• [Exercise]:
Each line below that contains the word "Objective" is to be counted; give only the final number.

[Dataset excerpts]
┄┄┄┄┄┄┄┄┄┄
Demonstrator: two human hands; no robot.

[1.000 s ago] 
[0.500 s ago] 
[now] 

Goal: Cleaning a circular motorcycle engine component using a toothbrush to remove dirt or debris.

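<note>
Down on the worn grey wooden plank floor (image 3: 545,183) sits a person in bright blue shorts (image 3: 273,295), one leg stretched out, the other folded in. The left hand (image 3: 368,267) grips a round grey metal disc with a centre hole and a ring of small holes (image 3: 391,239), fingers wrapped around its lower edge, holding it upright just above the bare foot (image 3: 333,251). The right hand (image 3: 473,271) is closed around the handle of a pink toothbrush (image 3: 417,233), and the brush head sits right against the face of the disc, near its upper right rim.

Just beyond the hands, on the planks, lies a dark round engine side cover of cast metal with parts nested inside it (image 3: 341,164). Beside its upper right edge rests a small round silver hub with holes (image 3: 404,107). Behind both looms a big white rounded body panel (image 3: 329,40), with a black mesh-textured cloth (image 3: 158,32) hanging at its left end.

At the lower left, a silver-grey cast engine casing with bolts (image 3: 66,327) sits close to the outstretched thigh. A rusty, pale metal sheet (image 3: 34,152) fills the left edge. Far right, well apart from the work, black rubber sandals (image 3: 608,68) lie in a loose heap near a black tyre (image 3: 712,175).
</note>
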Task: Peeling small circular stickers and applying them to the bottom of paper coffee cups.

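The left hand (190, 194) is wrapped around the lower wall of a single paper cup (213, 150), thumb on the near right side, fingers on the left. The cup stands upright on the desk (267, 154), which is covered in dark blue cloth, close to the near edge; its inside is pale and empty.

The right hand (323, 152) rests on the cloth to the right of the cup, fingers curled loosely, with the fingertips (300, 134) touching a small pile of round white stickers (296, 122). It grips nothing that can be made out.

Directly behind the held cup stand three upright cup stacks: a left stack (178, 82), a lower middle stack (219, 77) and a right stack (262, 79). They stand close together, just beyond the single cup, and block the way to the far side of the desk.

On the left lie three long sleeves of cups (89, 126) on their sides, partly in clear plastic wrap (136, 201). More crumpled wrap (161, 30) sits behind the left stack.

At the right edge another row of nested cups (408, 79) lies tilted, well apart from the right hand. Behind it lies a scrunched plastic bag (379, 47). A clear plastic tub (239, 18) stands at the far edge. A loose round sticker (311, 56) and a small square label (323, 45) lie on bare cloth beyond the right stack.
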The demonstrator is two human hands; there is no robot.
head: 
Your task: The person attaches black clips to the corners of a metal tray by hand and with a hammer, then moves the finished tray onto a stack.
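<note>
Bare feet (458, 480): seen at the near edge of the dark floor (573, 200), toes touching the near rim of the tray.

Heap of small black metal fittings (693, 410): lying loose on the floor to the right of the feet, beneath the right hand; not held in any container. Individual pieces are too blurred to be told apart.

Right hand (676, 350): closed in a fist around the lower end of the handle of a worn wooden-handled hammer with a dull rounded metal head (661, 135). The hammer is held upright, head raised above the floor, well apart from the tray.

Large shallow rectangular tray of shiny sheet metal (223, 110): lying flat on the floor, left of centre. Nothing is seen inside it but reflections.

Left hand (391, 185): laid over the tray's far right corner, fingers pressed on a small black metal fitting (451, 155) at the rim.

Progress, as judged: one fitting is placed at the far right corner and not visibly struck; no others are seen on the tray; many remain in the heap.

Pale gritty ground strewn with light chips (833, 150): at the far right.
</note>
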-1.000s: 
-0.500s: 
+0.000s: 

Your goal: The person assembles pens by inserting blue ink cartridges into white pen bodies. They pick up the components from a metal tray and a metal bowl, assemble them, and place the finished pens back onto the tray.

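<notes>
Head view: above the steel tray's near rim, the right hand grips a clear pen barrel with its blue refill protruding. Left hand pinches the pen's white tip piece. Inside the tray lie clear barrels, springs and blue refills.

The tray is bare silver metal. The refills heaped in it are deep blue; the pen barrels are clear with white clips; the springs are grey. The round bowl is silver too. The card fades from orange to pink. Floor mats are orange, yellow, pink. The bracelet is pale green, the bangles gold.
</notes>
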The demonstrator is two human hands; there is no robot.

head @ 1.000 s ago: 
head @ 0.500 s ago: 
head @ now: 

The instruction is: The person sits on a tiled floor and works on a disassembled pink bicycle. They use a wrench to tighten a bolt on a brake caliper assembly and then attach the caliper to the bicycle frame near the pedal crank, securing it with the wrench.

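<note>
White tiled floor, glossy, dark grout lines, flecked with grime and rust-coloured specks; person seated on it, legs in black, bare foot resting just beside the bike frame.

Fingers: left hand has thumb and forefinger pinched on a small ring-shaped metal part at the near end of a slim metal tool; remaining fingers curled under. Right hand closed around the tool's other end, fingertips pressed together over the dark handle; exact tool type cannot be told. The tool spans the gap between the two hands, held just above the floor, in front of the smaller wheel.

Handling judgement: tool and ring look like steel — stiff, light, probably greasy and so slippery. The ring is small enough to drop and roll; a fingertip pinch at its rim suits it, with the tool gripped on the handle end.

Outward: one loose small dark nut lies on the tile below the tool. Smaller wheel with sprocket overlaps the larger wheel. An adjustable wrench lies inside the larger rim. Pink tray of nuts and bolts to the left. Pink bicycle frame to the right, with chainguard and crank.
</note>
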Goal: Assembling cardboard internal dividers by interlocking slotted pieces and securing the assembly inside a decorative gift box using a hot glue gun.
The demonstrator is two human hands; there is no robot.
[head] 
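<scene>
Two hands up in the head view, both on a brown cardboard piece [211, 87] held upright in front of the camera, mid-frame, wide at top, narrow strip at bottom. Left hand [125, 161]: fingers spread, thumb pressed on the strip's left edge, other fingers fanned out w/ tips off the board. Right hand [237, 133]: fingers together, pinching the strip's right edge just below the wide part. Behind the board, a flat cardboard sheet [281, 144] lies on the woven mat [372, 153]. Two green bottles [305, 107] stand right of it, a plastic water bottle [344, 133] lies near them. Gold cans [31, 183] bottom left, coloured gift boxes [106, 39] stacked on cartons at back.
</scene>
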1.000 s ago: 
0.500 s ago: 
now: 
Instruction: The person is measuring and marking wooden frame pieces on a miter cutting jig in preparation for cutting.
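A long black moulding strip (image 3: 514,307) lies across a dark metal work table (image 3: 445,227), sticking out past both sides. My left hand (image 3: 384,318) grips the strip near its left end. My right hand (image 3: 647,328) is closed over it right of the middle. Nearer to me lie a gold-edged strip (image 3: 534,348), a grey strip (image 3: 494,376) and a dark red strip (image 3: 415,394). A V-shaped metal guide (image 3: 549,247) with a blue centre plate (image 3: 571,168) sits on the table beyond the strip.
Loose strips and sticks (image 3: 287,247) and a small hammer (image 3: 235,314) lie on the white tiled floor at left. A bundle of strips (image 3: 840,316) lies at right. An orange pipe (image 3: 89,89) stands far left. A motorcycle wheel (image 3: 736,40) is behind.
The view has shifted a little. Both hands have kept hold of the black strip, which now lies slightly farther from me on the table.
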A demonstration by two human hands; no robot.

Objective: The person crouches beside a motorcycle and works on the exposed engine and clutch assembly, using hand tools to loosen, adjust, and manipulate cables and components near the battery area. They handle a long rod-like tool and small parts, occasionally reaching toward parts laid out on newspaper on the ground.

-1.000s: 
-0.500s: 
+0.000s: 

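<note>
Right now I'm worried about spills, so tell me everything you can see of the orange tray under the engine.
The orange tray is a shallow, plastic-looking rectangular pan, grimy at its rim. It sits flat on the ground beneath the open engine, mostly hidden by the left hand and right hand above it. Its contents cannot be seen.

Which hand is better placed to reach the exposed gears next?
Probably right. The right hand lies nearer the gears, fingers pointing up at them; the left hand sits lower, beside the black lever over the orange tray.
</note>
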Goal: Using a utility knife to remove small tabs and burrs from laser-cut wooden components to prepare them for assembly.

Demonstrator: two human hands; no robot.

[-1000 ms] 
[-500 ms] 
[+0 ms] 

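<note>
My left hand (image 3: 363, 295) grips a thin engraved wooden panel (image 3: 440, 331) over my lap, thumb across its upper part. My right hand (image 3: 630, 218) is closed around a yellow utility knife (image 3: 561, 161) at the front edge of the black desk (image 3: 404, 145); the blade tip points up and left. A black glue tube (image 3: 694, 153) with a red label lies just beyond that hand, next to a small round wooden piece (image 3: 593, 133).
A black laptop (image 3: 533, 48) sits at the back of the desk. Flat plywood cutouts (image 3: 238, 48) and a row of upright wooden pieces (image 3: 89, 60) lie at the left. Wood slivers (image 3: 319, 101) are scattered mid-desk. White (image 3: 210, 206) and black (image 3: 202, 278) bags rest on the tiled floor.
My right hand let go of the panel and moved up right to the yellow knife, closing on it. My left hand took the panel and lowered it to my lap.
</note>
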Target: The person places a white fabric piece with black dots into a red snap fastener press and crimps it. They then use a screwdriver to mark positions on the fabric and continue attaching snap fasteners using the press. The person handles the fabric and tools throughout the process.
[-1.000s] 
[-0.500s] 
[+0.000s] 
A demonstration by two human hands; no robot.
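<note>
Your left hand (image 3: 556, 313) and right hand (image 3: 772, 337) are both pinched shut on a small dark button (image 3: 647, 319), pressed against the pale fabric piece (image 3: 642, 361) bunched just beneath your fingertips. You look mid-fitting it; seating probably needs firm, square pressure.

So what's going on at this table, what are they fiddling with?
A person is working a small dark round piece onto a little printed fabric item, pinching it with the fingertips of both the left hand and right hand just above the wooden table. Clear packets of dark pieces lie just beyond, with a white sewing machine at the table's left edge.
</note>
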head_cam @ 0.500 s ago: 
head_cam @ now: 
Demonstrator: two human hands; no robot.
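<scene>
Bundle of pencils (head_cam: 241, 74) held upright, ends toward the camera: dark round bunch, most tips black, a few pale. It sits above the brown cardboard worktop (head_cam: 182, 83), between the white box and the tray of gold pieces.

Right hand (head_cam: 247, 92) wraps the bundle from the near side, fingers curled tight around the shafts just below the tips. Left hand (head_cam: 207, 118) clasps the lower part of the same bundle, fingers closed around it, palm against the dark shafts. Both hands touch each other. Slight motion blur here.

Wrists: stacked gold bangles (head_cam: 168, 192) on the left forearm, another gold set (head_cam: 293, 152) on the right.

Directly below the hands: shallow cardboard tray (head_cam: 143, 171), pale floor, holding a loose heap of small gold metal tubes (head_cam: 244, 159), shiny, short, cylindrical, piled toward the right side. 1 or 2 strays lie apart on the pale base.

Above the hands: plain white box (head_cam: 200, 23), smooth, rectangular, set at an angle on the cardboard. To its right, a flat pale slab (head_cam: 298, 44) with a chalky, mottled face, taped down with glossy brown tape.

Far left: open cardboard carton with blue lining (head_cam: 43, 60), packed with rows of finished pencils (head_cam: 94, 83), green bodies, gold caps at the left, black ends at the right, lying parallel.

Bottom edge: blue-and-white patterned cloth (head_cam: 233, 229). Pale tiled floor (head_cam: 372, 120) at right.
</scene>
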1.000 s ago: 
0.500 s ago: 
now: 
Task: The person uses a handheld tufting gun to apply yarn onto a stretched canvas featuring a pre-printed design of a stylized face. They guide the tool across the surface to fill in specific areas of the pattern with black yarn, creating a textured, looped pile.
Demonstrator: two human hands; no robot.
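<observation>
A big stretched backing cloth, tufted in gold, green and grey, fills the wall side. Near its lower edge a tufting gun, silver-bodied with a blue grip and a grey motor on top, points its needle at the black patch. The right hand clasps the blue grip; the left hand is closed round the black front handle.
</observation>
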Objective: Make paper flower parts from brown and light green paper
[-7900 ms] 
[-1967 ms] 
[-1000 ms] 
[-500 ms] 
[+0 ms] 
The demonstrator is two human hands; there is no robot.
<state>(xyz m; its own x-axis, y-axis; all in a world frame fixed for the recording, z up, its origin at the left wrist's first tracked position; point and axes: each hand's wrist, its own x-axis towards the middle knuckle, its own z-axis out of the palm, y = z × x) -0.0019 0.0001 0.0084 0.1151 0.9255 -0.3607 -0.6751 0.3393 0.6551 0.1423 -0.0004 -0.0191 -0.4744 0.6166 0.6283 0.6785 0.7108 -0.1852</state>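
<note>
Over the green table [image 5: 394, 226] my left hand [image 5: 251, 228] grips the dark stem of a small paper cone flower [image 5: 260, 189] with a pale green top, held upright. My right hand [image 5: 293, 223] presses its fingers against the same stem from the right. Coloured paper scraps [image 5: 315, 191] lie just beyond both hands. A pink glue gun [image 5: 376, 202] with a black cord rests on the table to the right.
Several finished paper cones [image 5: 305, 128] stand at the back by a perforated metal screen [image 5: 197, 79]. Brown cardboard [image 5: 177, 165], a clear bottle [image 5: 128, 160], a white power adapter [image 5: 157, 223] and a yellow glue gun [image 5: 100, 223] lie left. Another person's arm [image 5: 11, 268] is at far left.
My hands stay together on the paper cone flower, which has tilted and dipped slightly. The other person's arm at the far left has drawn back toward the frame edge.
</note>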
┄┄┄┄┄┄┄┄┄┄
• [Solution below]:
2